Volume and Outcomes Data
Johns Hopkins All Children’s Heart Institute
The Johns Hopkins All Children's Heart Institute believes the public has a right to know the quality of surgical outcomes and considers public reporting an ethical responsibility of the specialty. The data about Volumes and Outcomes reported on our web site is reflective of the collaboration of the entire multidisciplinary team at Johns Hopkins All Children's Heart Institute, including cardiac surgery, cardiology, cardiac anesthesia, critical care, nursing, and perfusion.
Florida is the fourth largest state in the United States of America. The Johns Hopkins All Children's Heart Surgery Program is the one of largest pediatric and congenital cardiac programs in the nation.
The Johns Hopkins All Children's Heart Institute publicly reports our Volume Data and Outcome Data to aid patients and their families in making informed decisions about healthcare. We use Quality Measures developed and endorsed by The Society of Thoracic Surgeons (STS) and The Congenital Heart Surgeons’ Society (CHSS). View the References for Data about Volume and Outcome.

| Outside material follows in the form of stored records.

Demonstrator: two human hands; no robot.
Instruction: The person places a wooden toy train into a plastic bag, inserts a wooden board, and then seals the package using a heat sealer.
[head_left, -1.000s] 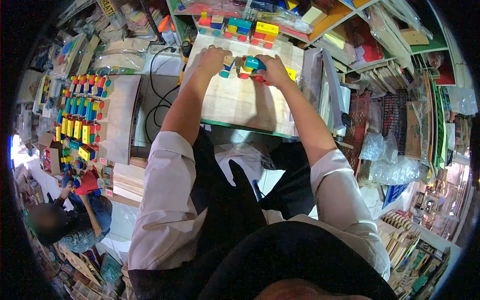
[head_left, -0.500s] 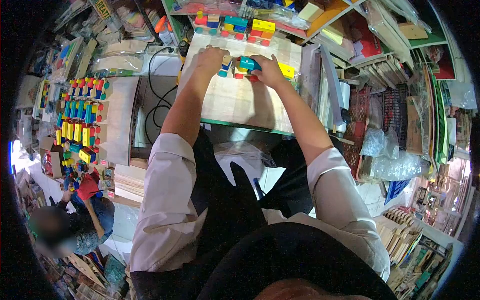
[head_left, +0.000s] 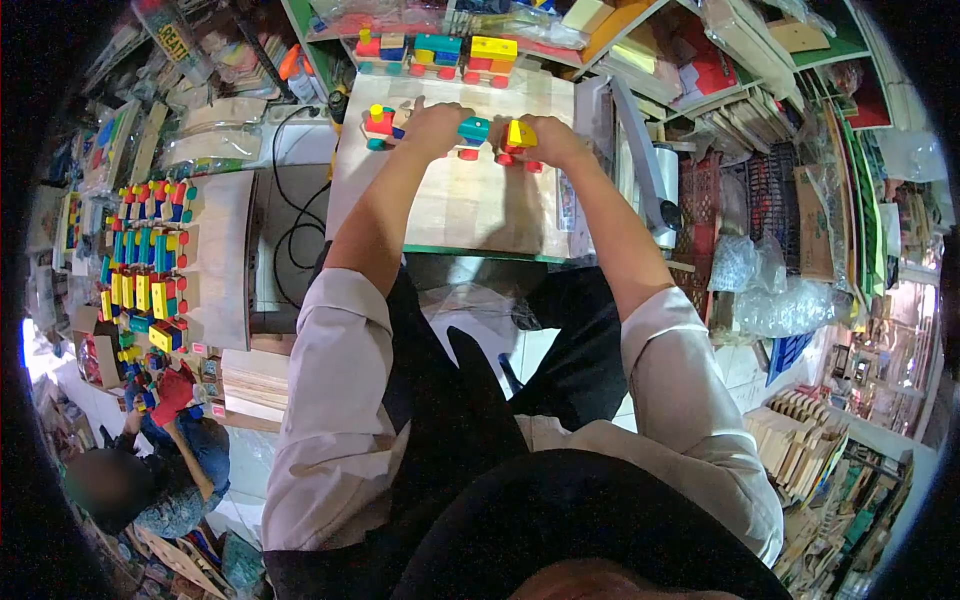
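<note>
A wooden toy train lies across the pale board (head_left: 470, 205) in front of me. Its red engine (head_left: 380, 125) with a yellow peg is at the left end. My left hand (head_left: 438, 130) is closed over the near end of the teal-topped wagon (head_left: 474, 130), its palm hiding part of the train. My right hand (head_left: 555, 142) is closed around the yellow-topped wagon (head_left: 520, 135) on red wheels, covering its right side. A small gap shows between the teal and yellow wagons. Behind them stands a second toy train (head_left: 436, 58) of similar colours.
Rows of painted toy trains (head_left: 148, 270) stand on a board to the left. A black cable (head_left: 290, 215) hangs beside the worktable. Shelves (head_left: 640, 40) with bagged pieces are behind. At lower left another person (head_left: 170, 450) sits holding something red.
My left hand has moved right from the engine to the teal wagon, uncovering the engine. My right hand has left the teal wagon and taken the yellow one. The view has shifted slightly.
</note>
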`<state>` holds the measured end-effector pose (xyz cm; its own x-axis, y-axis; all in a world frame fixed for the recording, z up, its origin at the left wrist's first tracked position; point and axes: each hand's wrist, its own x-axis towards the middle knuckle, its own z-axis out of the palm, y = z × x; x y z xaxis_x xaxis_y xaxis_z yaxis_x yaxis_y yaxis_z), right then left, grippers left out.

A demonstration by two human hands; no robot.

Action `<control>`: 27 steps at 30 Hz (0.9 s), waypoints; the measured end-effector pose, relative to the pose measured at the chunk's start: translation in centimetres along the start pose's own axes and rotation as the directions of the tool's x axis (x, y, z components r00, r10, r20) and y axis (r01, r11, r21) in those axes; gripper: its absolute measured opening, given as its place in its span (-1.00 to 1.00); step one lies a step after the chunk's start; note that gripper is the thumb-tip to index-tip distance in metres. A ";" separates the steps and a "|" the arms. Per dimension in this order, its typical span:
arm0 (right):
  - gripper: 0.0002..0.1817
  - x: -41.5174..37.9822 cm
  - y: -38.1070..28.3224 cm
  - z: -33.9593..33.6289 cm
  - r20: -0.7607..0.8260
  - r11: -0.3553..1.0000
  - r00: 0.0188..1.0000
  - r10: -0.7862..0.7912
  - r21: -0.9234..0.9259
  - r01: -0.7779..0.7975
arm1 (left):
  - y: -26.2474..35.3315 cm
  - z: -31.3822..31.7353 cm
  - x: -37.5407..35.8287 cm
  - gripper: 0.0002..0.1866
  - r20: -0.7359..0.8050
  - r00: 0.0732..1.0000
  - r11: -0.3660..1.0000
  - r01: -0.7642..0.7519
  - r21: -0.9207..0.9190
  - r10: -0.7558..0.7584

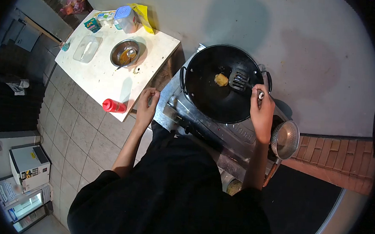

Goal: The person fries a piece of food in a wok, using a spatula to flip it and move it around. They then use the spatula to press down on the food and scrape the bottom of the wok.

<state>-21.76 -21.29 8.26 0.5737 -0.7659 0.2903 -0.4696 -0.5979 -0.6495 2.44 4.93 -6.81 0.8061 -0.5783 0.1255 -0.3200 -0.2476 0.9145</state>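
So we're gripping a spatula [240,80] in our right hand [262,115], fingers closed around the handle, and its slotted head is sitting inside the wok [210,103], just beside a golden lump of food [221,79]. The wok is covering the far edge of the stove [210,129]. Our left hand [147,104] is hanging by the bench's [105,84] right edge, fingers loosely curled; we can't tell if they're holding anything.

Wok [216,108] and slotted spatula [240,81], black; food piece [221,80], golden-yellow. On my remote feed I see squeeze bottle [114,106], red; tabletop [110,82], white; container lid [123,12], blue; brickwork [322,152], reddish-brown, coursed; floor tiles [80,121], greyish, dark-lined grid.
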 end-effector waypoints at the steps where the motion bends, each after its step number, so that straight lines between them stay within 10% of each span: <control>1: -0.88 -0.1 -0.1 -0.1 -0.007 1.000 1.000 0.009 0.007 -0.009 | -0.1 0.0 0.1 -0.71 -0.003 1.000 1.000 -0.010 -0.006 0.010; 27: -0.81 -2.4 -1.8 -0.7 -0.051 0.991 0.990 0.130 0.044 -0.128 | -0.6 0.3 1.8 -0.70 0.038 0.998 0.998 -0.055 -0.042 0.057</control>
<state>-22.76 -18.57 9.19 0.4732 -0.8480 0.2387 -0.5092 -0.4844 -0.7114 3.97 3.80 -7.24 0.7670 -0.6208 0.1624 -0.3428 -0.1825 0.9215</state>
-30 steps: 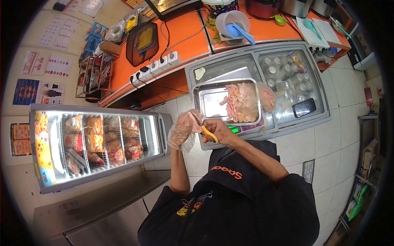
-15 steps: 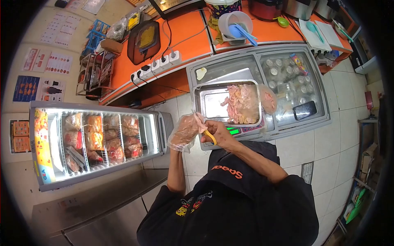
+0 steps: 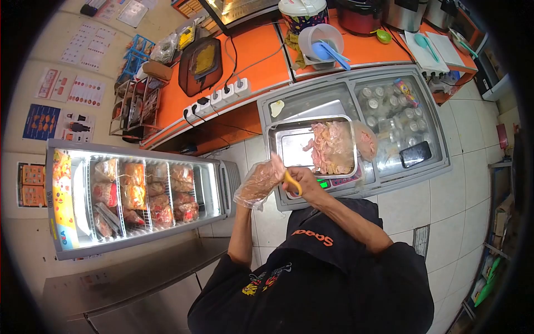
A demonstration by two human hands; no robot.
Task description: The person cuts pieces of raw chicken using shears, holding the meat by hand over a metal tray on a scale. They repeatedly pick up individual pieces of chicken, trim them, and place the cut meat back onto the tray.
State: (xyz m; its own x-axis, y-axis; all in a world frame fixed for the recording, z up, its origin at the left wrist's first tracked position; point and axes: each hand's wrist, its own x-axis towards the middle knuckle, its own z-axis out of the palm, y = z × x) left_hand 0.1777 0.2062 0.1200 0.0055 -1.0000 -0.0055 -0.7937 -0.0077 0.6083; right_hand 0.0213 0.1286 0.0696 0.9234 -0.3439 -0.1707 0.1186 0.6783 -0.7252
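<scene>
My left hand, inside a clear plastic glove, grips a pale pink strip of meat that sticks up from its fingers. Beside it, my right hand is closed on the yellow handles of scissors; the blades are hard to make out against the meat. Just beyond my hands, a metal tray holds a heap of pink meat strips on its right side. Under the tray's near edge shows a scale with a green display. A bag of pinkish meat lies against the tray's right side.
The tray and a phone rest on a glass-topped chest freezer with cans inside. Behind it, an orange counter carries a tub with blue utensils and a power strip. A lit fridge stands at left.
The view has shifted slightly, moving most things a little right and down. Both hands remain close together, still holding the meat and the scissors.
</scene>
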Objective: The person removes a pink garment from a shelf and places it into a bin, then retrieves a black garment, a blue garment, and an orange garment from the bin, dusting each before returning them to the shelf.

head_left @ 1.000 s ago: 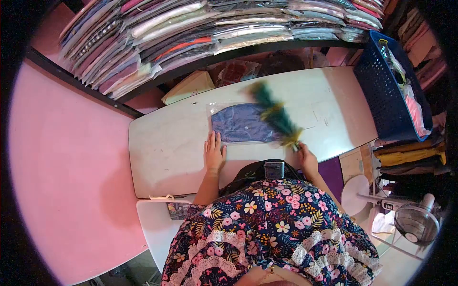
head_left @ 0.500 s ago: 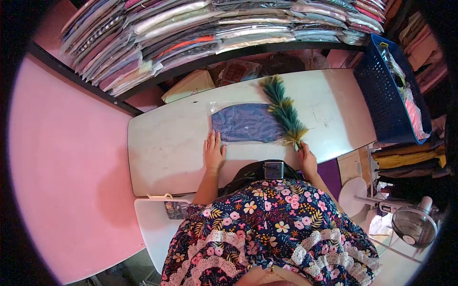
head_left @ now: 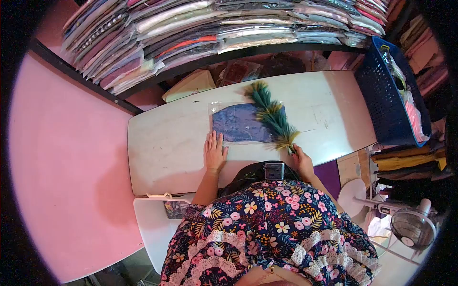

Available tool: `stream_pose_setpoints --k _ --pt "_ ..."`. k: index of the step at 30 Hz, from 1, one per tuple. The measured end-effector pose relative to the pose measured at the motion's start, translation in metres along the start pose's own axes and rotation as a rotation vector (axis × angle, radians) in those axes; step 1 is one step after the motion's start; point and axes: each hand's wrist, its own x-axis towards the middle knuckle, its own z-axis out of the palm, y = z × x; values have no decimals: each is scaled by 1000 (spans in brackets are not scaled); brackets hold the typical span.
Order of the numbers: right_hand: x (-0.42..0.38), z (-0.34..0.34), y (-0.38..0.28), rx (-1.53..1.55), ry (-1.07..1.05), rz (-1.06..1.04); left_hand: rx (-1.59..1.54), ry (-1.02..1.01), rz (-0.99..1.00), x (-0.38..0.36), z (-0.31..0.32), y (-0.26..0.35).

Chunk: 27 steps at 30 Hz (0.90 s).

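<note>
Green and yellow feathers of the duster had swung back left since half a second before, from beside the bagged blue garment to lying across its right end, so the sweeping of the packet looked under way. The right hand was closed around the duster's handle; the left hand lay flat and spread, pinning the packet's near corner to the white table. No writing could be read.

The left hand lies flat, palm down, fingers spread and pointing away from the body, its forearm running straight back to the torso. The right hand is curled in a closed fist, wrist bent slightly inward, forearm angled back.
</note>
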Motion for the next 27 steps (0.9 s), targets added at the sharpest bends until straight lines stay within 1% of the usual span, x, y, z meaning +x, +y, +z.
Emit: stream_pose_setpoints --k 1,2,3,5,6,7,9,10,11,13,14,15,17,18,19,21,22,23,25,27 --pt "1 1 3 33 16 -3 6 8 -5 0 -1 1" --pt "-3 4 7 55 -6 -104 11 16 -8 0 -1 1" --pt "-3 3 4 55 -6 -103 11 15 -7 0 1 -1" --pt "-3 1 -2 -48 -251 -261 21 20 3 -1 6 -5" --pt "-1 1 -4 -121 -286 -233 21 20 0 -1 5 -5" --pt "0 1 -5 -121 -289 -236 8 35 4 -1 5 -5" --pt "4 0 -7 -149 -102 -81 -3 53 1 -1 4 -4" --pt "7 0 -6 -127 -57 5 -13 76 13 0 4 -3" --pt "8 0 -5 -128 -57 3 -24 99 25 0 4 -3" --pt "9 1 -1 4 49 61 -34 108 23 0 4 -1" --pt "7 4 6 21 18 -13 -42 115 23 0 3 -1" --pt "5 4 5 21 17 -13 -43 115 22 0 3 -1" --pt "2 8 2 3 -156 -257 -29 104 19 -1 4 -1" --pt "4 0 -8 -91 -252 -249 -30 104 20 -1 8 -4" --pt "6 -2 -14 -91 -252 -250 -19 91 3 -2 12 -6" --pt "10 -4 -20 -221 -176 -126 -6 79 -17 -2 14 -8" --pt "12 1 -15 -187 -85 -70 -24 88 -11 -2 12 -6" --pt "13 2 -11 -187 -85 -71 -43 97 -4 -2 10 -4" --pt "17 2 -8 -50 49 -43 -41 100 -4 -1 8 -3" --pt "14 4 -6 -19 6 -55 -27 76 -9 -1 7 -2"
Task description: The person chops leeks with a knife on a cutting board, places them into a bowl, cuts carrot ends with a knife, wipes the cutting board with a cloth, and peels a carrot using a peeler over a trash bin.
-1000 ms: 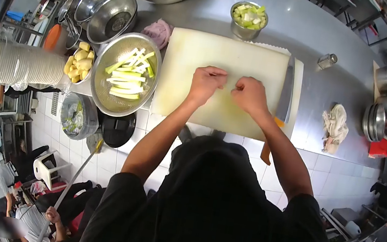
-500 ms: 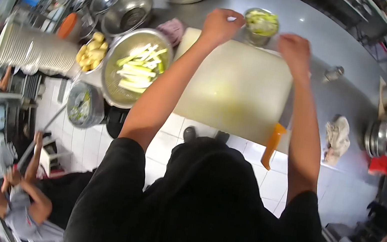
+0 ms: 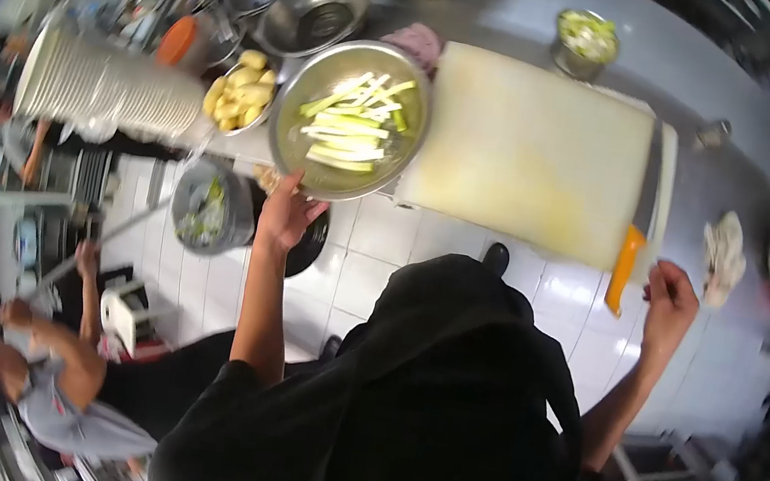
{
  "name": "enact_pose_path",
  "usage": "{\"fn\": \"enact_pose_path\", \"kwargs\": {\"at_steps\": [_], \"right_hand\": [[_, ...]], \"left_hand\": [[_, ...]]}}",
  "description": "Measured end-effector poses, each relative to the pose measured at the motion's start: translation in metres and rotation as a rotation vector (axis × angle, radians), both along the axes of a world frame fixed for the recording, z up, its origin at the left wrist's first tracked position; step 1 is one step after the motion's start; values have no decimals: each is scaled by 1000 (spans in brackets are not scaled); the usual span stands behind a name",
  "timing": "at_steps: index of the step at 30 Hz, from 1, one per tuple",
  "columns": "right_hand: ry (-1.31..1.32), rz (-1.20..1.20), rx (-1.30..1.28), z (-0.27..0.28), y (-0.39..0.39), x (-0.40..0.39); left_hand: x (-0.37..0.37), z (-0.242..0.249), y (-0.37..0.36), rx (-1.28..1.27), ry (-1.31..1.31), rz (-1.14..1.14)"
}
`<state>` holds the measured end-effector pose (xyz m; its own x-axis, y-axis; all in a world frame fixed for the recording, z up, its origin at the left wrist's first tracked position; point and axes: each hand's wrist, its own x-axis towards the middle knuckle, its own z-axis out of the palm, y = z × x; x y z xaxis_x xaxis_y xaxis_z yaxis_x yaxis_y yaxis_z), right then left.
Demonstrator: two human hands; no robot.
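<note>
My left hand (image 3: 288, 215) is at the near rim of a large metal bowl (image 3: 282, 139), its fingers apart and one fingertip touching or close to the rim. Pale green cut vegetable sticks (image 3: 353, 125) lie in the bowl. My right hand (image 3: 672, 298) hovers by the counter's near edge with curled fingers and nothing visible in them. Just left of it is a knife (image 3: 624, 268) with an orange handle jutting past the edge. A white cutting board (image 3: 536, 144) lies between the hands. Beyond it stands a metal container (image 3: 579, 67) of chopped vegetable pieces (image 3: 589, 34).
Peeled potato-like pieces (image 3: 239, 95) fill a bowl left of the large one. Stacked plastic containers (image 3: 107, 86) lie further left. A bin (image 3: 209, 223) stands below the counter edge. A cloth (image 3: 724, 259) lies at right. Another person (image 3: 67, 402) holds a pole at lower left.
Both hands have drawn back from beside the container of chopped pieces: the left to the large bowl's rim, the right to near the knife. The view has shifted, moving the counter rightward.
</note>
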<state>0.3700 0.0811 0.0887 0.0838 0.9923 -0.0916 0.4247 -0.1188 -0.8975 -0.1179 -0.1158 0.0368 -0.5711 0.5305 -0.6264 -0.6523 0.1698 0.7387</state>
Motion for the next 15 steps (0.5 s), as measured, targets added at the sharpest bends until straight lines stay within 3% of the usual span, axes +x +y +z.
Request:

At Johns Hopkins All Children's Heart Institute, we believe that outcomes after cardiac surgery correlate with the experience of the program and the annual surgical volume of the program. As one of the largest pediatric cardiac surgery programs in the nation, we are happy to share our volume and outcome data.
Medical literature supports the relationship between programmatic volume and outcome. View the References for Data about Volume and Outcome. In fact, an analysis of the STS Congenital Heart Surgery Database concludes that “There was an inverse association between pediatric cardiac surgical volume and mortality that became increasingly important as case complexity increased. Although volume was not associated with mortality for low-complexity cases, lower-volume programs underperformed larger programs as case complexity increased.”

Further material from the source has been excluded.